The Deployment Reality: Cloud vs. VPC vs. On-Premise Document AI

DOCUPIPE

Solutions

Resources

Pricing

The Deployment Reality: Cloud vs. VPC vs. On-Premise Document AI

Uri Merhav

Updated Mar 31st, 2026 · 12 min read

Table of Contents

The Deployment Reality: Cloud vs. VPC vs. On-Premise Document AI

The sales pitch for document AI is simple: upload documents to our API, get structured data back. What the pitch omits is where that processing actually happens, who has access during processing, and whether the deployment model survives a security audit.

For enterprise buyers in government, healthcare, and financial services, deployment architecture is not a technical detail. It is the primary evaluation criterion. A document AI solution with 99% accuracy is worthless if it cannot be deployed in a compliant environment.

This article examines why multi-tenant SaaS fails enterprise security assessments, what true air-gapped deployment requires, and how to map document types to appropriate deployment models using the DocuPipe Data Residency Decision Matrix.

For the broader context on enterprise document AI infrastructure, see the Enterprise Document AI Infrastructure hub article.

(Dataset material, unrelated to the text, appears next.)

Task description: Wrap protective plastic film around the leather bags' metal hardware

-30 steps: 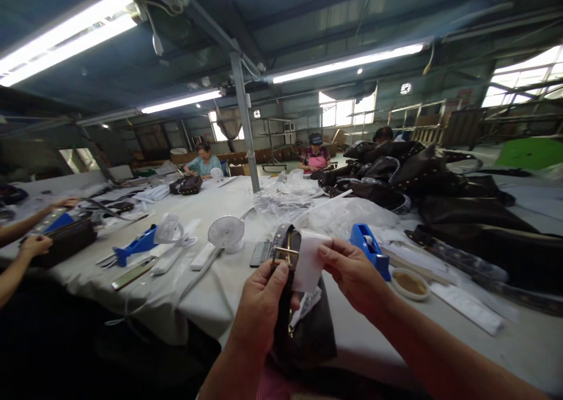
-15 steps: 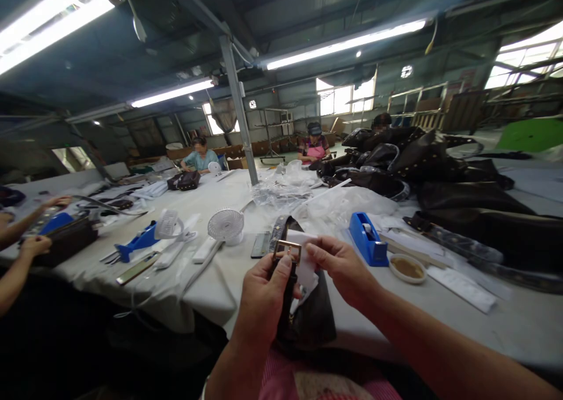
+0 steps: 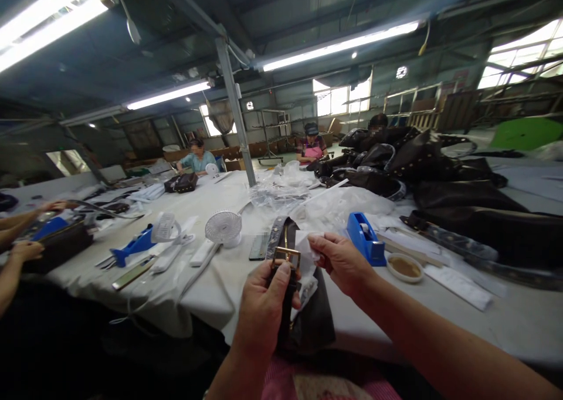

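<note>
Showing just below mid-frame, the dark strap (image 3: 285, 313) seems soft and bendable, best held beside its stiff gold buckle (image 3: 287, 251), where the left hand (image 3: 264, 297) grips it while the right hand (image 3: 342, 260) pinches flimsy white paper (image 3: 302, 244).

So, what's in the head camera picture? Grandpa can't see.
A person's left hand grips a dark strap at its gold buckle; the right hand pinches a white sheet. On the table stand a blue tape dispenser and a white fan.

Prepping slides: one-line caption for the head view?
Left hand grips a dark strap by its gold-toned buckle while the right hand pinches a white sheet at a cluttered worktable.
</note>
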Available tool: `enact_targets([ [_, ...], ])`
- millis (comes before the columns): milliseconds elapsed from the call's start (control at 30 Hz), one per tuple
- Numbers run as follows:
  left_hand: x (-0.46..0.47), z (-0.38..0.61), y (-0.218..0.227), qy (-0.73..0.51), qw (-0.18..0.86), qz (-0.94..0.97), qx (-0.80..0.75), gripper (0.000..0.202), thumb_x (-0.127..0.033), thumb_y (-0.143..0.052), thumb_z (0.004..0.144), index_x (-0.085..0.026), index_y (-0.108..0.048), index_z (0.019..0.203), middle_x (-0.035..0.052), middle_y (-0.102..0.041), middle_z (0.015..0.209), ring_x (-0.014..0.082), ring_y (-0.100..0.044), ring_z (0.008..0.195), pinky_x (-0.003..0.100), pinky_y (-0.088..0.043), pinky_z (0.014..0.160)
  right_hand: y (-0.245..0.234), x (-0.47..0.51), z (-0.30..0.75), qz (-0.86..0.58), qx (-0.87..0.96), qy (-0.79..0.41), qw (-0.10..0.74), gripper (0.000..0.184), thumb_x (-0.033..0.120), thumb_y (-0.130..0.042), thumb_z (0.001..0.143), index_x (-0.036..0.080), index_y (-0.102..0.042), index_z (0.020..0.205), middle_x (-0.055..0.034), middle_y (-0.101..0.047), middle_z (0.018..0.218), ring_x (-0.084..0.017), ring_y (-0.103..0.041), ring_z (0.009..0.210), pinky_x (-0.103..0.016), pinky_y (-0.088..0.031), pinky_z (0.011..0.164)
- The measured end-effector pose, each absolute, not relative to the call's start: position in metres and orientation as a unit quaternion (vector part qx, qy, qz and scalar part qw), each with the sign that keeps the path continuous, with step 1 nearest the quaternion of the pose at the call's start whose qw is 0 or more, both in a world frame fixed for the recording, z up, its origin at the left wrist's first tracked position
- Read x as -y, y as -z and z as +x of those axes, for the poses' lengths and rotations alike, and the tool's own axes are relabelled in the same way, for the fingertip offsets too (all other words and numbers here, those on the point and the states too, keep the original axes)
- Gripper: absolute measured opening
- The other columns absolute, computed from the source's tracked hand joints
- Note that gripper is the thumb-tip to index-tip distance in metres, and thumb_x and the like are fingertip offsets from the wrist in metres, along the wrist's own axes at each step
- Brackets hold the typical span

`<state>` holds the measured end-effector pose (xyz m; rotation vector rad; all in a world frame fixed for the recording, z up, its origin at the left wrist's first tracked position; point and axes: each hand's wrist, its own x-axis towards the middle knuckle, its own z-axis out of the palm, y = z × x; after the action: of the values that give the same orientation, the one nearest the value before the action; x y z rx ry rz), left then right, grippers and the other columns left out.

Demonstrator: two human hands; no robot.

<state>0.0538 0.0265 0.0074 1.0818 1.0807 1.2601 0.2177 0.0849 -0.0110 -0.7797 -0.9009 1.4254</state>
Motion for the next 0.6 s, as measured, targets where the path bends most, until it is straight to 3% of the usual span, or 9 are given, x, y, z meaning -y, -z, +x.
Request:
enact_targets([
  [600,-0.018,0.061,0.002,-0.547,0.468,0.495,-0.486,0.038,-0.056,-0.062,0.087,-0.018,-0.067,0.087,-0.0015,-0.061,0.053,0.0097,-0.049,0.042,0.019,-0.037,0.041,0.012,-0.068,0.195,-0.328,0.374,-0.619,0.608,0.039,0.051,-0.079,0.076,0.017,-0.062,0.067,0.0034,-0.052,0.055,-0.01,-0.041,0.052,-0.025,-0.03,0.05],
])
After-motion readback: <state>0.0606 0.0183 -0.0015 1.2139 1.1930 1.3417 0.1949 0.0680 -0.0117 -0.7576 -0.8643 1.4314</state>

Why Multi-Tenant SaaS Fails Government and Healthcare Audits

Multi-tenant SaaS is the default deployment model for most document AI vendors. Multiple customers share the same infrastructure, the same processing queues, and often the same model instances. This architecture optimizes vendor economics at the expense of customer security.

Shared Infrastructure Creates Audit Failures

When a government agency or healthcare system conducts a vendor security assessment, they ask specific questions about data isolation:

Where are documents stored during processing?
Which other customers share that storage?
How is network traffic segmented between tenants?
Who at the vendor can access documents during support operations?

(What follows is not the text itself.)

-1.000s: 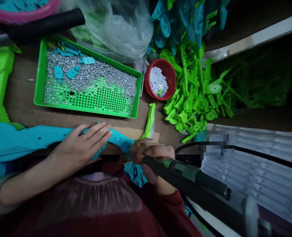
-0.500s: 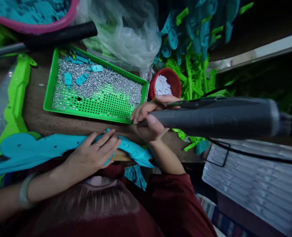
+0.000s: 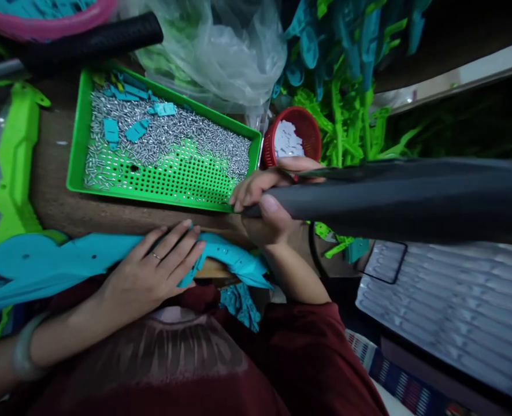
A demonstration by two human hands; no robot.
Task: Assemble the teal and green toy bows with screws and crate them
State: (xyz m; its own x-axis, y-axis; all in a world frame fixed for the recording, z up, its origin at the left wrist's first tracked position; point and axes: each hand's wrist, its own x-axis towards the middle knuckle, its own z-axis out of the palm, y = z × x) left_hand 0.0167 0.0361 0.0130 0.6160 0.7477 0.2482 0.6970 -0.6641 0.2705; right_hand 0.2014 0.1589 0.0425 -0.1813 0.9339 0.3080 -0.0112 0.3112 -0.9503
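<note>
My right hand [image 3: 267,199] is closed round the front of a dark grey electric screwdriver [image 3: 390,196], which lies nearly level with its thick rear end to the right. Its tip is hidden by my fingers. Along the table's front edge lies a long, curved blue plastic part [image 3: 74,257]. My left hand [image 3: 156,263], with a ring and a bangle, grips this part from above, its fingers close together across it. A smaller blue piece shows below the fingertips. Just beyond both hands sits a green perforated tray [image 3: 152,202] of small silver screws [image 3: 195,130] and several small blue pieces.
A red basket [image 3: 310,136] of white pieces stands right of the tray. Green and blue plastic parts [image 3: 338,124] are heaped behind it. A green curved part [image 3: 17,162] lies at the left, below a black-handled tool [image 3: 91,43]. White ribbed trays [image 3: 446,312] lie right.
The screwdriver's rear end reaches farther right and looks larger. My left hand and the blue part appear slightly farther left, as the whole view has shifted a little. Both grips stay the same.
</note>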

Multi-tenant vendors struggle to answer these questions satisfactorily. The honest answer is that documents from many customers flow through shared components. Logical isolation exists, but physical isolation does not.

For FedRAMP authorization, this matters enormously. The shared responsibility model requires clear boundaries between customer and vendor responsibilities. When infrastructure is shared, those boundaries blur. Auditors see risk.

Telemetry Aggregation Exposes Metadata

Even when document contents are encrypted, multi-tenant architectures leak metadata through shared telemetry. Logging systems capture processing events across all customers. Metrics dashboards aggregate performance data from all tenants. Alerting systems trigger on patterns that span customer boundaries.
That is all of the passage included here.